Re: Stale pid file problem, and a proposed solution

2020-01-21 Thread Marti Farrelly via rsync
On Mon 20 Jan 2020, 16:40 Joseph C. Sible via rsync, 
wrote:

> Today, rsyncd manages its pid file by open()ing it with O_CREAT|O_EXCL
> at startup, and then unlink()ing it at shutdown. If the open() fails
> at startup because the file already exists, then rsyncd will assume
> another instance of itself is already running and not start.
>
> However, there's a problem with this approach: if rsyncd is terminated
> without being able to clean up (e.g., kill -9, or the server losing
> power), then the stale pid file will prevent rsyncd from ever
> restarting until an administrator manually intervenes.
>
> I propose a solution to this problem: open the file without O_EXCL,
> then try to take an exclusive lock on the whole file (we already use
> file locks to limit max connections, so this change wouldn't add any
> new requirements to rsyncd).
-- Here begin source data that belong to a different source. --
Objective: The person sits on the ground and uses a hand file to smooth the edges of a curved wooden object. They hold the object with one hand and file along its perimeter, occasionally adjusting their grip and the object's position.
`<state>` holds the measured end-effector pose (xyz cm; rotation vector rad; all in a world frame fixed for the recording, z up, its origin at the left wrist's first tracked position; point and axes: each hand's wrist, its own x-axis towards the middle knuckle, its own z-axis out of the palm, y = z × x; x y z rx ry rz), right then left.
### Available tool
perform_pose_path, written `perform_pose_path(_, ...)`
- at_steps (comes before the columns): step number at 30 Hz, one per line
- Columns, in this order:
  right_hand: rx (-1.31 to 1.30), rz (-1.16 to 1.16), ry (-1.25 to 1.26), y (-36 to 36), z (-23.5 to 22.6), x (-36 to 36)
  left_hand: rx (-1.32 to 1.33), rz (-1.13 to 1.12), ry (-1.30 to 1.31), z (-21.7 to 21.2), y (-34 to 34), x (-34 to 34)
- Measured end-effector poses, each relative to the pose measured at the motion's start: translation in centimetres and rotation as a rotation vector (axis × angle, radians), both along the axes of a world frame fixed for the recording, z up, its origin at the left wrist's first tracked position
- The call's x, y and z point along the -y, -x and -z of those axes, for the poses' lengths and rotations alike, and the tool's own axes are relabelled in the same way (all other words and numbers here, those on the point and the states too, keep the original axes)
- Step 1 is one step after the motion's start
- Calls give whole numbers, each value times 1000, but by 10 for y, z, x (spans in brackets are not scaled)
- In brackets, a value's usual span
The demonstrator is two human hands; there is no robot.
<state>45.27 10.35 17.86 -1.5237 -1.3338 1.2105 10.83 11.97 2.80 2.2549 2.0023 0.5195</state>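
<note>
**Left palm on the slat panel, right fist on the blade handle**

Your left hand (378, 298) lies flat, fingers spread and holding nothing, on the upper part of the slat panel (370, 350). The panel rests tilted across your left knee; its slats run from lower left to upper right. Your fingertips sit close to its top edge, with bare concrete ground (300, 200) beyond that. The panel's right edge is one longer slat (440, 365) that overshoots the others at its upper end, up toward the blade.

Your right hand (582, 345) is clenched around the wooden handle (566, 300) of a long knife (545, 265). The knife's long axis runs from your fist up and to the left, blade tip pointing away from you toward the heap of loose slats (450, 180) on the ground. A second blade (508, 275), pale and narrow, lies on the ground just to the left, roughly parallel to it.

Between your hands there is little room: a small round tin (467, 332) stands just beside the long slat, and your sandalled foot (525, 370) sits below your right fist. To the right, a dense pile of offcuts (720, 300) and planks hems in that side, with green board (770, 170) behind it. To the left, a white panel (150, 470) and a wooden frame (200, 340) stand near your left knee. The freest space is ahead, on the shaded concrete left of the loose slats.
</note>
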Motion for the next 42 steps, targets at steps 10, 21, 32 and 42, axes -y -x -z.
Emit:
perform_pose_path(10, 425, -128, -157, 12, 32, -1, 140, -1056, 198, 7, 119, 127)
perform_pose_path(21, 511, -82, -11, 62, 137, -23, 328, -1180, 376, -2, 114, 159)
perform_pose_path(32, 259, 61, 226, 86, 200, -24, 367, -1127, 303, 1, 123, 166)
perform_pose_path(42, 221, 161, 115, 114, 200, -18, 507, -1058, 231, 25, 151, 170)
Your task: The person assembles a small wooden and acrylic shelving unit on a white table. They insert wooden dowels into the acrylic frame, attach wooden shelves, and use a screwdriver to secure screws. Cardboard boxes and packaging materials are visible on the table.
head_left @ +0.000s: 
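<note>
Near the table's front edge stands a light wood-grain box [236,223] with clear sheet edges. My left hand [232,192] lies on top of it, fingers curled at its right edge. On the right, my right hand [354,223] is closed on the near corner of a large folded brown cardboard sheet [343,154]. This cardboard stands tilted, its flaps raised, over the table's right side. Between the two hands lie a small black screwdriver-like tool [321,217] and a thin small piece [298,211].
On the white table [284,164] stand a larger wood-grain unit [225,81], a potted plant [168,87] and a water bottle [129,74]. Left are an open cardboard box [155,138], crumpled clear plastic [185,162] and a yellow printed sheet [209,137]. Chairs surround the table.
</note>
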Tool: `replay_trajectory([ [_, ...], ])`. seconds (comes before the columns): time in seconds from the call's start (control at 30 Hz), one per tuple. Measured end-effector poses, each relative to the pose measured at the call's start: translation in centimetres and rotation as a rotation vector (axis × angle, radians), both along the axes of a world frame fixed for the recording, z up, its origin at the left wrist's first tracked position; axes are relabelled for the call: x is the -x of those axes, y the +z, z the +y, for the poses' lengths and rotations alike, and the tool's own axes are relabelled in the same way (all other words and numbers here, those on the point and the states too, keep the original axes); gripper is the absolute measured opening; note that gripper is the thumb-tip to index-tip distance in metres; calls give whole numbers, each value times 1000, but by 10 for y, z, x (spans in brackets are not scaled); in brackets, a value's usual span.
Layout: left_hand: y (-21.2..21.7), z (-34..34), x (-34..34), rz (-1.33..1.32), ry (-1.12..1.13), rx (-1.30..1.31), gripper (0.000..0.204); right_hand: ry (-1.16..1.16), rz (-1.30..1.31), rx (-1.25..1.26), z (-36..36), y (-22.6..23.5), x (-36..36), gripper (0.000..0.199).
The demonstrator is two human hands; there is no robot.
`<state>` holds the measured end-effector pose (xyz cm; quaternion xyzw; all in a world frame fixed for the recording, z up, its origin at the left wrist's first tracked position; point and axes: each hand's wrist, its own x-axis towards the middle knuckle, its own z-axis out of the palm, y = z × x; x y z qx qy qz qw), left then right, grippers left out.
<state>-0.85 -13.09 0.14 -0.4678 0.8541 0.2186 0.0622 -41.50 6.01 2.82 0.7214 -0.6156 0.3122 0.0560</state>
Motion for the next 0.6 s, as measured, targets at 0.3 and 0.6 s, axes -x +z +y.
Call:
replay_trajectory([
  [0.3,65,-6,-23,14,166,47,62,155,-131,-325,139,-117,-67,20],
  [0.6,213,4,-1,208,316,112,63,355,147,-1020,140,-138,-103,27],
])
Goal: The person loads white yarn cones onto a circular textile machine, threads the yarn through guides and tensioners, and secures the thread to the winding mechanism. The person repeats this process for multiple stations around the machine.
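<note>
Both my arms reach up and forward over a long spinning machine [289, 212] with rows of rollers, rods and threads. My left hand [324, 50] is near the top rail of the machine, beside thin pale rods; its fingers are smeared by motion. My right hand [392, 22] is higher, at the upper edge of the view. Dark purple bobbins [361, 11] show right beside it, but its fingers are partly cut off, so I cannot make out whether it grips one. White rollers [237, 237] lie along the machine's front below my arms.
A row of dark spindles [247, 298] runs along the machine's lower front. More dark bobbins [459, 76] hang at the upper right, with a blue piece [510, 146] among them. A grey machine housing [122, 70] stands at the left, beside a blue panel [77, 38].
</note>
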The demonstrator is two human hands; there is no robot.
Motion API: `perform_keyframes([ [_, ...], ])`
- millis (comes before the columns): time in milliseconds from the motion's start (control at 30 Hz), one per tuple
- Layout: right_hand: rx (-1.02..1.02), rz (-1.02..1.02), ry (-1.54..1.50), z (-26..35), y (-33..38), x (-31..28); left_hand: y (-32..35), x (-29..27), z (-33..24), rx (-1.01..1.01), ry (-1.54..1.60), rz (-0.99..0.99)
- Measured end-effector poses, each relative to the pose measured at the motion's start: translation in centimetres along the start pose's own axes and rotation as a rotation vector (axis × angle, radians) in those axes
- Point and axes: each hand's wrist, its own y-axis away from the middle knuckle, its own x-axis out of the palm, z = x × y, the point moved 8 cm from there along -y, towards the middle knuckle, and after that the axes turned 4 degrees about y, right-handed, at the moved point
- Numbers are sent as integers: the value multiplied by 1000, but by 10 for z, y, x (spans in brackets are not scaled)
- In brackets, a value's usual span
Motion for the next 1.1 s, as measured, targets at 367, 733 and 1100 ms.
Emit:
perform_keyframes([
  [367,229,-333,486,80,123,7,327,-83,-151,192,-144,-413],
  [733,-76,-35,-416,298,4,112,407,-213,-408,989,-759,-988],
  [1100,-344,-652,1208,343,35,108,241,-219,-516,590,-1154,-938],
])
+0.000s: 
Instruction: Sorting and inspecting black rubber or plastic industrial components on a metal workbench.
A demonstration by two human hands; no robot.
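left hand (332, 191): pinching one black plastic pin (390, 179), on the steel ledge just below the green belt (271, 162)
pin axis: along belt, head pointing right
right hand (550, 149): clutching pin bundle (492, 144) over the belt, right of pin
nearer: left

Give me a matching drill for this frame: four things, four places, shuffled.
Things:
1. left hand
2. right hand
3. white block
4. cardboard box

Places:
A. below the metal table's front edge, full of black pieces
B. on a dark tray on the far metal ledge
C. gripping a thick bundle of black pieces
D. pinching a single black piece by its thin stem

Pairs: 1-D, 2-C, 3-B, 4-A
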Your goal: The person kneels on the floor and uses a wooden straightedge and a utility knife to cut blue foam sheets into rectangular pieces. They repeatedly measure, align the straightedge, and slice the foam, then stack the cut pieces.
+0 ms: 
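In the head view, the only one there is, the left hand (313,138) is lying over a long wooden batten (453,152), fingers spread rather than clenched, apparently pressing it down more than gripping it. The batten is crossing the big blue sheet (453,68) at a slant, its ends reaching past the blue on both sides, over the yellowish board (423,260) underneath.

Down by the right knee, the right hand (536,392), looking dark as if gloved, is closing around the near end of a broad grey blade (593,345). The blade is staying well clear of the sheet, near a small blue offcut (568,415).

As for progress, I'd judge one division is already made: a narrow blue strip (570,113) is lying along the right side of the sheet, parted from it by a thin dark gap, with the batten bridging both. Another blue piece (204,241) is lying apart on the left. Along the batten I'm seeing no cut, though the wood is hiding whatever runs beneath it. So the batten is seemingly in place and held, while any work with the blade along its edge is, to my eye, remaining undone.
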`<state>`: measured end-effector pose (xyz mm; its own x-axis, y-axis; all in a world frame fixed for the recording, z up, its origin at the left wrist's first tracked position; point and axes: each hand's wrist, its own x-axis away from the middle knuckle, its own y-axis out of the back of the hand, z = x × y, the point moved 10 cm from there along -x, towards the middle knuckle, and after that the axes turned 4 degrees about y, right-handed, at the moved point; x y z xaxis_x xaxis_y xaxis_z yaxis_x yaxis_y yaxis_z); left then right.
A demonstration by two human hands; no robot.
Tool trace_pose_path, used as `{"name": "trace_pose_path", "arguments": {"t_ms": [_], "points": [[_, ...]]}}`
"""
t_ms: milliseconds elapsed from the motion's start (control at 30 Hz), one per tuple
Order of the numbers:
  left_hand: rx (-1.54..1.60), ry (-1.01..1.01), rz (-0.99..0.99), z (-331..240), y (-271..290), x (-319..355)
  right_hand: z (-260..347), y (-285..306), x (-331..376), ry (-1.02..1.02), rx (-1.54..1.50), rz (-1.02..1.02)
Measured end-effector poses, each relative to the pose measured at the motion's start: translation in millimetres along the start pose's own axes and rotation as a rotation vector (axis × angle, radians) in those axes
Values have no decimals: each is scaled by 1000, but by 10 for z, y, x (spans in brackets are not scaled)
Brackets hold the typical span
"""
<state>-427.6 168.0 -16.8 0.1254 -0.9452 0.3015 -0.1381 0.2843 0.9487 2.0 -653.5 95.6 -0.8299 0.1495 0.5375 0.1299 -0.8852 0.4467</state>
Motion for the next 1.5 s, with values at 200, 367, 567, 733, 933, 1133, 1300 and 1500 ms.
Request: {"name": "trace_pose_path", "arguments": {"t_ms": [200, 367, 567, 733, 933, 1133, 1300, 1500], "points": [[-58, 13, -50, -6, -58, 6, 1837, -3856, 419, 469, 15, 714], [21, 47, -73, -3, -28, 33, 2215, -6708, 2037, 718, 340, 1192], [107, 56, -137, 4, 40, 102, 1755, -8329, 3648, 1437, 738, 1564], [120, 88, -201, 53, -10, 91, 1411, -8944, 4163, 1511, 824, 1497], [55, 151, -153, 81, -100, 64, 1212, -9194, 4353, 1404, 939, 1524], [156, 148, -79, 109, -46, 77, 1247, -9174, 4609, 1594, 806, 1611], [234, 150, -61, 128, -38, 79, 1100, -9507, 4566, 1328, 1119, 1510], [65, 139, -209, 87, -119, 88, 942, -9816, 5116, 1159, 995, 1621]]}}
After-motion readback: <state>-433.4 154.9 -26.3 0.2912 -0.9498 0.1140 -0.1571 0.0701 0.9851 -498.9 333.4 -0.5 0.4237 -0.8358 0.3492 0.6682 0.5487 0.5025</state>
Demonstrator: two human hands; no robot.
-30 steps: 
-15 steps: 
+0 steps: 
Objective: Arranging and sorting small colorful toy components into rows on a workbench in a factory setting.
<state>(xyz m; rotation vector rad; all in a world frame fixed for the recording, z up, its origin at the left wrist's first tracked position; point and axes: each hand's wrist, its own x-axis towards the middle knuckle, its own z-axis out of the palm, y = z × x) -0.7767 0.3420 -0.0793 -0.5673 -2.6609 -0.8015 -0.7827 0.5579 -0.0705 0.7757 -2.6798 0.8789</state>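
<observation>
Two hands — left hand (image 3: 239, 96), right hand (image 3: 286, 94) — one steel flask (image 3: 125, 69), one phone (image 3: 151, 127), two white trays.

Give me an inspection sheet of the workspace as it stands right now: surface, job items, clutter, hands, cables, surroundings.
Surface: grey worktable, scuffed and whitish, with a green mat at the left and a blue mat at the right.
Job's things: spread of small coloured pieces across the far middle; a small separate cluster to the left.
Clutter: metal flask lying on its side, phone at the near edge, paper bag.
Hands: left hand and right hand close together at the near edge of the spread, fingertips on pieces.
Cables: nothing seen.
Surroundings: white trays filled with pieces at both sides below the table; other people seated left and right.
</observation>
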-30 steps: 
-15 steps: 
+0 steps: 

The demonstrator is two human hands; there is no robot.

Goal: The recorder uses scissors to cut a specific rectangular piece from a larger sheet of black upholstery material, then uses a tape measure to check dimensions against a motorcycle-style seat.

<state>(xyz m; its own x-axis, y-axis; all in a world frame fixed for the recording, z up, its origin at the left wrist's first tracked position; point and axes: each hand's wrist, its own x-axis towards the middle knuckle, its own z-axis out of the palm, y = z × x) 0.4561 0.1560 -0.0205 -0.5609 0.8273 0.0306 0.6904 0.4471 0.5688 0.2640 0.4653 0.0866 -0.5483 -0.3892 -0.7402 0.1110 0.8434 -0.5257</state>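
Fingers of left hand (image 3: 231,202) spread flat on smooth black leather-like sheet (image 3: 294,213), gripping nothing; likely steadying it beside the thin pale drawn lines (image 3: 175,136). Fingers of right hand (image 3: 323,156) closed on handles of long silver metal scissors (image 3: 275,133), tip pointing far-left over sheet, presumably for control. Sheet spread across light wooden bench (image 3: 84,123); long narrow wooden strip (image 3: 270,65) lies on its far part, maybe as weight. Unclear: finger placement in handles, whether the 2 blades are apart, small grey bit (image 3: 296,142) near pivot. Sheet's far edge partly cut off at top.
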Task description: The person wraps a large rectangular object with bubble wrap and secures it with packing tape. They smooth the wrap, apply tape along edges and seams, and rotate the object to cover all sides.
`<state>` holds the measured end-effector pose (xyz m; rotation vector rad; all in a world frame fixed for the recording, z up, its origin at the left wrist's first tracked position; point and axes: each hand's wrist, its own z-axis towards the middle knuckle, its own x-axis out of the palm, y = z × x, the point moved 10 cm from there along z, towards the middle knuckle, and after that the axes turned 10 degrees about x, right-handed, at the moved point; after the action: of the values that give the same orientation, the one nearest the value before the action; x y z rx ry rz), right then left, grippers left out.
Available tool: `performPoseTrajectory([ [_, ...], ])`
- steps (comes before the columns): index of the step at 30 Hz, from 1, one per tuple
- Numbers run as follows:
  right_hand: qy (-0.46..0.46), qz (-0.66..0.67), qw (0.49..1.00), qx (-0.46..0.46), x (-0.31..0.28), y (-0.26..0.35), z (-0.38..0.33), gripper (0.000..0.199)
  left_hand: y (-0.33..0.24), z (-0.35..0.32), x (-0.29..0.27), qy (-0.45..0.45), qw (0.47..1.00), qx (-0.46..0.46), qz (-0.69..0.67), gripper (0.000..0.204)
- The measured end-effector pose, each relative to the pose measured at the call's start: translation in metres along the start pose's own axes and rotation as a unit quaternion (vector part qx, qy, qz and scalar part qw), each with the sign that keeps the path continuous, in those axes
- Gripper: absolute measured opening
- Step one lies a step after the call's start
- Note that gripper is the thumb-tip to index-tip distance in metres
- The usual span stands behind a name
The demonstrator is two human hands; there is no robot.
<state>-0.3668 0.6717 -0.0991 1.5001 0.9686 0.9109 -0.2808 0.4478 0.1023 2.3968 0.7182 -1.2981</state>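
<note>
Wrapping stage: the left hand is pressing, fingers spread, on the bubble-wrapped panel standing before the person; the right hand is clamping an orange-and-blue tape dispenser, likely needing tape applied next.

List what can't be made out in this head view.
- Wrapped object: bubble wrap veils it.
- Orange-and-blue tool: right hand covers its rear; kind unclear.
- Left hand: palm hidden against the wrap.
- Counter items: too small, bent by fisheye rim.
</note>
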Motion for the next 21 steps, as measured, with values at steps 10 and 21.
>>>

If we can't get the lock, then abort, and
> if we can, then truncate the file and write our PID into it. Since
> locks never outlive the process that took them, this fixes the stale
> pid file problem.
>
> Does this seem like a reasonable idea? If so, I'll write and submit a
> patch that implements it.
>
> Joseph C. Sible
>
> --
> Please use reply-all for most replies to avoid omitting the mailing list.
> To unsubscribe or change options:
> https://lists.samba.org/mailman/listinfo/rsync
> Before posting, read: http://www.catb.org/~esr/faqs/smart-questions.html
>
-- 
Please use reply-all for most replies to avoid omitting the mailing list.
To unsubscribe or change options: https://lists.samba.org/mailman/listinfo/rsync
Before posting, read: http://www.catb.org/~esr/faqs/smart-questions.html


Re: Stale pid file problem, and a proposed solution

2020-01-20 Thread raf via rsync
Joseph C. Sible via rsync wrote:

> Today, rsyncd manages its pid file by open()ing it with O_CREAT|O_EXCL
> at startup, and then unlink()ing it at shutdown. If the open() fails
> at startup because the file already exists, then rsyncd will assume
> another instance of itself is already running and not start.
> 
> However, there's a problem with this approach: if rsyncd is terminated
> without being able to clean up (e.g., kill -9, or the server losing
> power), then the stale pid file will prevent rsyncd from ever
> restarting until an administrator manually intervenes.
> 
> I propose a solution to this problem: open the file without O_EXCL,
> then try to take an exclusive lock on the whole file (we already use
> file locks to limit max connections, so this change wouldn't add any
> new requirements to rsyncd). If we can't get the lock, then abort, and
> if we can, then truncate the file and write our PID into it. Since
> locks never outlive the process that took them, this fixes the stale
> pid file problem.
> 
> Does this seem like a reasonable idea? If so, I'll write and submit a
> patch that implements it.
> 
> Joseph C. Sible

I think that's very sensible. It's what my daemon program does
(libslack.org/daemon) to ensure a single instance of a daemon.
It probably means that the pidfile shouldn't be on an NFS-mounted
file system but hopefully that won't be a problem for anyone.
Or could that be a problem?

cheers,
raf


-- 
Please use reply-all for most replies to avoid omitting the mailing list.
To unsubscribe or change options: https://lists.samba.org/mailman/listinfo/rsync
Before posting, read: http://www.catb.org/~esr/faqs/smart-questions.html


Stale pid file problem, and a proposed solution

2020-01-20 Thread Joseph C. Sible via rsync
Today, rsyncd manages its pid file by open()ing it with O_CREAT|O_EXCL
at startup, and then unlink()ing it at shutdown. If the open() fails
at startup because the file already exists, then rsyncd will assume
another instance of itself is already running and not start.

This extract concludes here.